● Exercise brief
Write each entry out again exactly as it was given.
Data for review Block Start
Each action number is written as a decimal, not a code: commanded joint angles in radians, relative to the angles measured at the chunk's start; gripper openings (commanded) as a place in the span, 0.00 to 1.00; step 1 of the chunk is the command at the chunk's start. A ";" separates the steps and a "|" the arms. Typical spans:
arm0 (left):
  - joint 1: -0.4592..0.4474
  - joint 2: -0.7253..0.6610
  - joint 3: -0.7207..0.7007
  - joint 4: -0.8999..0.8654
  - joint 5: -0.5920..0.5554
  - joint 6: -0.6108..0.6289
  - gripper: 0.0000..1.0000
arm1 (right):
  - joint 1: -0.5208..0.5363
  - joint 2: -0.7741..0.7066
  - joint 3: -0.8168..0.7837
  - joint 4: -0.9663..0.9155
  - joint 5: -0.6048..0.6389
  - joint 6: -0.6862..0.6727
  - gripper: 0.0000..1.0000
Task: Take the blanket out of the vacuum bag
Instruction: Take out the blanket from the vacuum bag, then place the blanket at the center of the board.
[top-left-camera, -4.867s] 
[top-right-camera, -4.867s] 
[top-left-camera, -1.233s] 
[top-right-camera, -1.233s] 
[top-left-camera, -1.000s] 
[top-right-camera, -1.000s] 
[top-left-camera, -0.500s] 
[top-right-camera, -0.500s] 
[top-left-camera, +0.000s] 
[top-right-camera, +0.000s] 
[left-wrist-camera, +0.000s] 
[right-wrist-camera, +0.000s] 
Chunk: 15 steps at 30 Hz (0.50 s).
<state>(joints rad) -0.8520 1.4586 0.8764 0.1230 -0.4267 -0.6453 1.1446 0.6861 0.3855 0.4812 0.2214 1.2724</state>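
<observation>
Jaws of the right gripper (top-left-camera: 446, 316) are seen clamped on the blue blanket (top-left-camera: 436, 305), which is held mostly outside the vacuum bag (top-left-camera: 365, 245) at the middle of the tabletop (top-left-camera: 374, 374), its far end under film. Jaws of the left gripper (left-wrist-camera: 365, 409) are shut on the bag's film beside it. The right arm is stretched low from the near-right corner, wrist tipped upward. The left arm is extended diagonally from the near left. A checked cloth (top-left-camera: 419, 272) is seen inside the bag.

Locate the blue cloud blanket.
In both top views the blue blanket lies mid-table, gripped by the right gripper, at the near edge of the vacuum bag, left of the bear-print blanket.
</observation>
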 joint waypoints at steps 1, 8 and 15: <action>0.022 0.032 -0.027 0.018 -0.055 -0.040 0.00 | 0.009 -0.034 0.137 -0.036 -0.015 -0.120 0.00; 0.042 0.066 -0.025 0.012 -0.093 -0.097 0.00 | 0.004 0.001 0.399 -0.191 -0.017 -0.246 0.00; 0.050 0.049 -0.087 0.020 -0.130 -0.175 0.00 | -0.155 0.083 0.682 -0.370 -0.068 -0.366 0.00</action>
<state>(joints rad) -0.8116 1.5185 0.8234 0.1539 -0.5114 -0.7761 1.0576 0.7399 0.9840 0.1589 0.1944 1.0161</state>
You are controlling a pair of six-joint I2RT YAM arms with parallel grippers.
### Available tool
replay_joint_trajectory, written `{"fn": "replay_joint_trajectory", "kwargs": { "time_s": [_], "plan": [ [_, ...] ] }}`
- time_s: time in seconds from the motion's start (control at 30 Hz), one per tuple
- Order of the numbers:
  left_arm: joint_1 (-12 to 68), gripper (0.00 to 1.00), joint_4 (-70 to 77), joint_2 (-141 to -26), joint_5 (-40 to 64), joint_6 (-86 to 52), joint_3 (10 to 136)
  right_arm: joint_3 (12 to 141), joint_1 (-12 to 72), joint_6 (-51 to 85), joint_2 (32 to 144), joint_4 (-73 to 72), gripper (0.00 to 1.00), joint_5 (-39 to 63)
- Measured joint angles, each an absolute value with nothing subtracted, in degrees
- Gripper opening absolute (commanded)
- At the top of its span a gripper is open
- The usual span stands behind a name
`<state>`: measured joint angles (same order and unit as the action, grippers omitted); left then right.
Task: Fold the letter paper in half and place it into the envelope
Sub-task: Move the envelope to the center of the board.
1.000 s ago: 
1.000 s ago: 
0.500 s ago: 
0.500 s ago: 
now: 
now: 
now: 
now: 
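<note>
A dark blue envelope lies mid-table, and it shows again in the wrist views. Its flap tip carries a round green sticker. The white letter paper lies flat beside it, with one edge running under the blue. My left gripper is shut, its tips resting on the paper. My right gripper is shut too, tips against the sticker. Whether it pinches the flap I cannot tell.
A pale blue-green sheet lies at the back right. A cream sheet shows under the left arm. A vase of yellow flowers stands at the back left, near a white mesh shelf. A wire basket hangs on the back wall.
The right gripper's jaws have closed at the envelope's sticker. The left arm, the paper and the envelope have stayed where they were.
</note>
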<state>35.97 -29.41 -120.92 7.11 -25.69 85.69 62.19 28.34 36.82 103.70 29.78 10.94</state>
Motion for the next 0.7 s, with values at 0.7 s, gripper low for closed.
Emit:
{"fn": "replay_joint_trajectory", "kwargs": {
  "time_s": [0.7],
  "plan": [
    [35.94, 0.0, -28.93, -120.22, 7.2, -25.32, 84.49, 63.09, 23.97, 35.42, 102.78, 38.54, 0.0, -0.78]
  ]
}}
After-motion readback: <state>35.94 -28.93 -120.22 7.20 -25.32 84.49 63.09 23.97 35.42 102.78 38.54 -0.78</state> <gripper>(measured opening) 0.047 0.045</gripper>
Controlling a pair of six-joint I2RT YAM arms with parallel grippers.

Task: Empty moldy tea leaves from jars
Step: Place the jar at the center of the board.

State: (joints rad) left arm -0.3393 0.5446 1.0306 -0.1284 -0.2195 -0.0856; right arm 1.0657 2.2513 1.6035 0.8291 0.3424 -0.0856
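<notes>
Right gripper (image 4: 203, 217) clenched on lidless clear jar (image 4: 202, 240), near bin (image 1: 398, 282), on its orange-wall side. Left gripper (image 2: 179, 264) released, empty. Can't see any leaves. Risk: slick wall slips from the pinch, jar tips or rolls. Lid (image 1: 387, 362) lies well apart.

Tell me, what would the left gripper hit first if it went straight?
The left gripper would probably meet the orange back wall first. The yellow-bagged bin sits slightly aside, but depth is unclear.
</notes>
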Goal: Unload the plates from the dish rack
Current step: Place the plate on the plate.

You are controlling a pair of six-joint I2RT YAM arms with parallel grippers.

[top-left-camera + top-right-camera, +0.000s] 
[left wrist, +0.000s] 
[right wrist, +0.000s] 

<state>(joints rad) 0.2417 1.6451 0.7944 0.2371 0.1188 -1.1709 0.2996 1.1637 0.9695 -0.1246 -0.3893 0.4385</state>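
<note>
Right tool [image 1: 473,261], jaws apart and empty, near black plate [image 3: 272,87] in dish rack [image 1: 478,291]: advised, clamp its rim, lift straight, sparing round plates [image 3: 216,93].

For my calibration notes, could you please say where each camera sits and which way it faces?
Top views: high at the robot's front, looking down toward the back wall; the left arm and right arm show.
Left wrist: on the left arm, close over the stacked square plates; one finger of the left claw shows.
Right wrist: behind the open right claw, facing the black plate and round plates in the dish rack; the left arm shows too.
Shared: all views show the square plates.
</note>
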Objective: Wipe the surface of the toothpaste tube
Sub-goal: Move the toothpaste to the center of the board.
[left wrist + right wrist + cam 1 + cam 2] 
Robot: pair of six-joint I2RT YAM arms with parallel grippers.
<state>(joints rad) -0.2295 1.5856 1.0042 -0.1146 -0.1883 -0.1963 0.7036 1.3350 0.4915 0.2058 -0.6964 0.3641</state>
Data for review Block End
● Exercise answer
Each action number is written as a decimal, not a code: commanded joint angles in radians, relative to the angles measured at the chunk's start; gripper openings (commanded) as a place in the span, 0.00 to 1.00; step 1 of the chunk is the command at the chunk's start. A ";" separates the steps and a "|" the arms. Typical spans:
arm0 (left):
  - joint 1: -0.4592..0.4474
  - joint 2: -0.7253..0.6610
  - joint 3: -0.7207..0.7007
  - joint 4: -0.8999..0.8654
  - joint 5: -0.5920..0.5554
  - joint 6: -0.6108..0.6289
  - gripper: 0.0000..1.0000
arm1 (right):
  - joint 1: -0.5208..0.5363
  - joint 2: -0.7741..0.7066
  - joint 3: -0.8168..0.7837
  - joint 4: -0.9663..0.9155
  - joint 5: -0.6048..0.6389
  - joint 6: -0.6862..0.6727
  - gripper: 0.0000..1.0000
Task: Take the blanket out of the vacuum bag
Instruction: Take out the blanket from the vacuum bag, then place the blanket at the center of the board.
[top-left-camera, -4.867s] 
[top-right-camera, -4.867s] 
[top-left-camera, -1.233s] 
[top-right-camera, -1.233s] 
[top-left-camera, -1.000s] 
[top-right-camera, -1.000s] 
[top-left-camera, -0.500s] 
[top-right-camera, -0.500s] 
[top-left-camera, +0.000s] 
[top-right-camera, +0.000s] 
[left-wrist-camera, +0.000s] 
[right-wrist-camera, +0.000s] 
Chunk: 15 steps at 30 Hz (0.50 s).
<state>(joints rad) -0.8520 1.4586 0.8764 0.1230 -0.4267 -0.6453 1.1446 0.6861 0.3855 0.4812 0.2214 1.2724</state>
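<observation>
Jaws of the right gripper (top-left-camera: 446, 316) are seen clamped on the blue blanket (top-left-camera: 436, 305), which is held mostly outside the vacuum bag (top-left-camera: 365, 245) at the middle of the tabletop (top-left-camera: 374, 374), its far end under film. Jaws of the left gripper (left-wrist-camera: 365, 409) are shut on the bag's film beside it. The right arm is stretched low from the near-right corner, wrist tipped upward. The left arm is extended diagonally from the near left. A checked cloth (top-left-camera: 419, 272) is seen inside the bag.

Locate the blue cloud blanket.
In both top views the blue blanket lies mid-table, gripped by the right gripper, at the near edge of the vacuum bag, left of the bear-print blanket.
</observation>
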 joint waypoints at steps 1, 8 and 15: <action>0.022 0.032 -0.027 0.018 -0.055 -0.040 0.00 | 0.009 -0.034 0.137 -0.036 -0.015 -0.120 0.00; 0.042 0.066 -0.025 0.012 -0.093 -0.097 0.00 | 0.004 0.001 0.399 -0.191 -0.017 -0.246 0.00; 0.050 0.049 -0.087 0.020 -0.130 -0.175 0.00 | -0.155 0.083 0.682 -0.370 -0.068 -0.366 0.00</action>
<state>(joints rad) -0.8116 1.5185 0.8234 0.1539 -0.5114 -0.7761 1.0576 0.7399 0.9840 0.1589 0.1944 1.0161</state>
You are controlling a pair of six-joint I2RT YAM arms with parallel grippers.
### Available tool
replay_joint_trajectory, written `{"fn": "replay_joint_trajectory", "kwargs": { "time_s": [_], "plan": [ [_, ...] ] }}`
- time_s: time in seconds from the motion's start (control at 30 Hz), one per tuple
- Order of the numbers:
  left_arm: joint_1 (-12 to 68), gripper (0.00 to 1.00), joint_4 (-70 to 77), joint_2 (-141 to -26), joint_5 (-40 to 64), joint_6 (-86 to 52), joint_3 (10 to 136)
  right_arm: joint_3 (12 to 141), joint_1 (-12 to 72), joint_6 (-51 to 85), joint_2 (32 to 144), joint_4 (-73 to 72), gripper (0.00 to 1.00), joint_5 (-39 to 63)
- Measured joint angles, each an absolute value with nothing subtracted, in degrees
- Gripper opening absolute (commanded)
- At the top of its span a gripper is open
- The usual span stands behind a name
`<state>`: measured joint angles (same order and unit as the action, grippers omitted); left then right.
Task: Fold the letter paper in half and place it into the envelope
Sub-task: Move the envelope to the center of the board.
1.000 s ago: 
1.000 s ago: 
0.500 s ago: 
0.500 s ago: 
now: 
now: 
now: 
now: 
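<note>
A dark blue envelope lies mid-table, and it shows again in the wrist views. Its flap tip carries a round green sticker. The white letter paper lies flat beside it, with one edge running under the blue. My left gripper is shut, its tips resting on the paper. My right gripper is shut too, tips against the sticker. Whether it pinches the flap I cannot tell.
A pale blue-green sheet lies at the back right. A cream sheet shows under the left arm. A vase of yellow flowers stands at the back left, near a white mesh shelf. A wire basket hangs on the back wall.
The right gripper's jaws have closed at the envelope's sticker. The left arm, the paper and the envelope have stayed where they were.
</note>
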<state>35.97 -29.41 -120.92 7.11 -25.69 85.69 62.19 28.34 36.82 103.70 29.78 10.94</state>
Motion for the next 0.7 s, with values at 0.7 s, gripper low for closed.
Emit:
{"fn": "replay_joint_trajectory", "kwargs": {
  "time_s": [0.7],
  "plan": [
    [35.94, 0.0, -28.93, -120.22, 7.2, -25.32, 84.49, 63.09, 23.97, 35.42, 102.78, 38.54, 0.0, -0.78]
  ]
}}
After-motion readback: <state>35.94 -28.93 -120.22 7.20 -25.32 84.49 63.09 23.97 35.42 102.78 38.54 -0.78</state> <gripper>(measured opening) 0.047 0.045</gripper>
Controlling a pair of six-joint I2RT YAM arms with parallel grippers.

Task: Empty moldy tea leaves from jars
Step: Place the jar at the center of the board.

State: (joints rad) left arm -0.3393 0.5446 1.0306 -0.1284 -0.2195 -0.0856; right arm 1.0657 2.2513 1.6035 0.8291 0.3424 -0.0856
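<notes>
Right gripper (image 4: 203, 217) clenched on lidless clear jar (image 4: 202, 240), near bin (image 1: 398, 282), on its orange-wall side. Left gripper (image 2: 179, 264) released, empty. Can't see any leaves. Risk: slick wall slips from the pinch, jar tips or rolls. Lid (image 1: 387, 362) lies well apart.

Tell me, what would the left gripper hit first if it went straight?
The left gripper would probably meet the orange back wall first. The yellow-bagged bin sits slightly aside, but depth is unclear.
</notes>
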Goal: Unload the plates from the dish rack
Current step: Place the plate on the plate.

You are controlling a pair of six-joint I2RT YAM arms with parallel grippers.

[top-left-camera + top-right-camera, +0.000s] 
[left wrist, +0.000s] 
[right wrist, +0.000s] 

<state>(joints rad) 0.2417 1.6451 0.7944 0.2371 0.1188 -1.1709 0.2996 1.1637 0.9695 -0.1246 -0.3893 0.4385</state>
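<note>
Right tool [image 1: 473,261], jaws apart and empty, near black plate [image 3: 272,87] in dish rack [image 1: 478,291]: advised, clamp its rim, lift straight, sparing round plates [image 3: 216,93].

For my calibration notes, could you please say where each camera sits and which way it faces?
Top views: high at the robot's front, looking down toward the back wall; the left arm and right arm show.
Left wrist: on the left arm, close over the stacked square plates; one finger of the left claw shows.
Right wrist: behind the open right claw, facing the black plate and round plates in the dish rack; the left arm shows too.
Shared: all views show the square plates.
</note>
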Objective: Wipe the surface of the toothpaste tube
Sub-goal: Move the toothpaste to the center of the board.
[left wrist + right wrist + cam 1 + cam 2] 
Robot: pair of six-joint I2RT YAM arms with parallel grippers.
<state>(joints rad) -0.2295 1.5856 1.0042 -0.1146 -0.1883 -0.1963 0.7036 1.3350 0.4915 0.2058 -0.6964 0.3641</state>

No further output is needed for this exercise.